__TASK GOAL__: Please state the number of lines in the listing that contain the word "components", and nothing else.

__DATA IN THIS EXERCISE__:

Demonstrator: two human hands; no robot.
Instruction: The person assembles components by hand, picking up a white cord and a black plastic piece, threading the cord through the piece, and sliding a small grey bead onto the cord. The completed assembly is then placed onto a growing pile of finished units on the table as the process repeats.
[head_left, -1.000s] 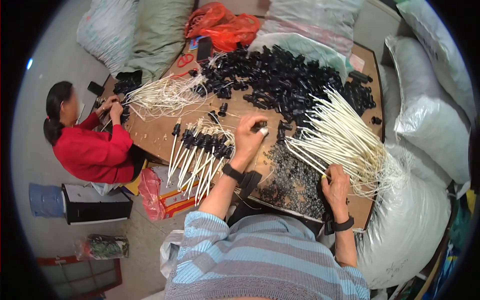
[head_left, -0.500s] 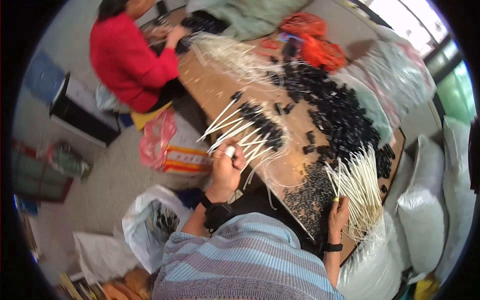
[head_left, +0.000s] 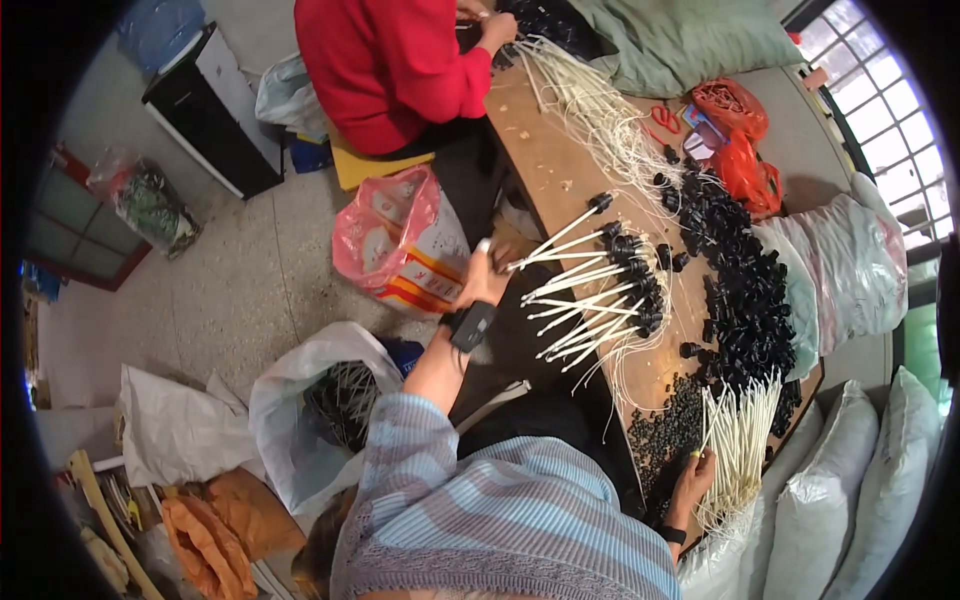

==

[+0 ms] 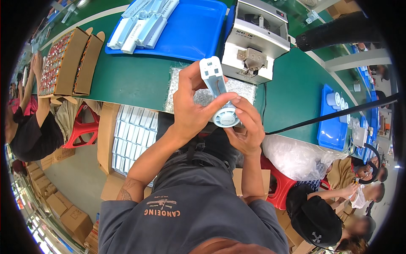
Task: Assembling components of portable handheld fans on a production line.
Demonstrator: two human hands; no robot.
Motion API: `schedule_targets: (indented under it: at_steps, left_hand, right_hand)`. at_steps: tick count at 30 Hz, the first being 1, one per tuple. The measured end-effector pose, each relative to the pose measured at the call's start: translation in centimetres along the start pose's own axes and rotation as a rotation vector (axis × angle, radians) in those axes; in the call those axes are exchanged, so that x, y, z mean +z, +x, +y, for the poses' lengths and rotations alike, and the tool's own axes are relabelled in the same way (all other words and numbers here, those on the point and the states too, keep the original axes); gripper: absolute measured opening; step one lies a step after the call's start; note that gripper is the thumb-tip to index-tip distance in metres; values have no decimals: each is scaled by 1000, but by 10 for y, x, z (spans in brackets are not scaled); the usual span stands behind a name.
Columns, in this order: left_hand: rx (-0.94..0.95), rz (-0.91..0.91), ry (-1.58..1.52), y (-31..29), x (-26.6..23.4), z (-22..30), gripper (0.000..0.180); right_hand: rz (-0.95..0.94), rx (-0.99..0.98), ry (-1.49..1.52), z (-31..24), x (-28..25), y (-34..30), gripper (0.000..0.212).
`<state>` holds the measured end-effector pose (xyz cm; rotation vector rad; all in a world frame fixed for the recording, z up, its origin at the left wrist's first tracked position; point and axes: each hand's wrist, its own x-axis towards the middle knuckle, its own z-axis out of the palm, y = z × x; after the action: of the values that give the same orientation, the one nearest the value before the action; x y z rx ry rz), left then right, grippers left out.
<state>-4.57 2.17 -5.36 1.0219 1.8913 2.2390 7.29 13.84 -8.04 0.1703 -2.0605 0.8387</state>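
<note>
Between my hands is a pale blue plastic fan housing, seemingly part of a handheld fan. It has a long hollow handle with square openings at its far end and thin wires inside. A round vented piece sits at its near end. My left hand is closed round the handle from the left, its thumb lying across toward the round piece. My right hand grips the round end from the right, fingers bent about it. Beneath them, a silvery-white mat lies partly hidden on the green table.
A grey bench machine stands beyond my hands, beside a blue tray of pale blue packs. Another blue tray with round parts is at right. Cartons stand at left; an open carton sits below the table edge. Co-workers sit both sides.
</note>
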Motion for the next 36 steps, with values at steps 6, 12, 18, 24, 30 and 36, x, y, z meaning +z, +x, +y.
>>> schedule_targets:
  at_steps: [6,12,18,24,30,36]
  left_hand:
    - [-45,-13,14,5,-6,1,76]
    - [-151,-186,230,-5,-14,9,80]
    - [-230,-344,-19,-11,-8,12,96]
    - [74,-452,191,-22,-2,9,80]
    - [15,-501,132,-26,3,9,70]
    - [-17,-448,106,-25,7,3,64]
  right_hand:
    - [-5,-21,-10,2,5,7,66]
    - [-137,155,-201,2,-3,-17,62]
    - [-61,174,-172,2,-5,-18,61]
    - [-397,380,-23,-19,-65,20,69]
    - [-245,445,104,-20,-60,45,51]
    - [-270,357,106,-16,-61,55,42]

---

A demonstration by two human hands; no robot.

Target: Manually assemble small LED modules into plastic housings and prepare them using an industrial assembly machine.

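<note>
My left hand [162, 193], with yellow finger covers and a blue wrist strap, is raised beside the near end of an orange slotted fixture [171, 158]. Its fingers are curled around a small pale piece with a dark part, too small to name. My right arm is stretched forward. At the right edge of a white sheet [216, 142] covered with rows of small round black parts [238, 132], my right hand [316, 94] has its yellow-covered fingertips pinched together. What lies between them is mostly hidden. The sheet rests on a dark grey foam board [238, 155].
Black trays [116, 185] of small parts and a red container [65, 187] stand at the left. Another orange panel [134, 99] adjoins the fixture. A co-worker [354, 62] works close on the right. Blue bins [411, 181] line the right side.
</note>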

__RESPONSE__: 2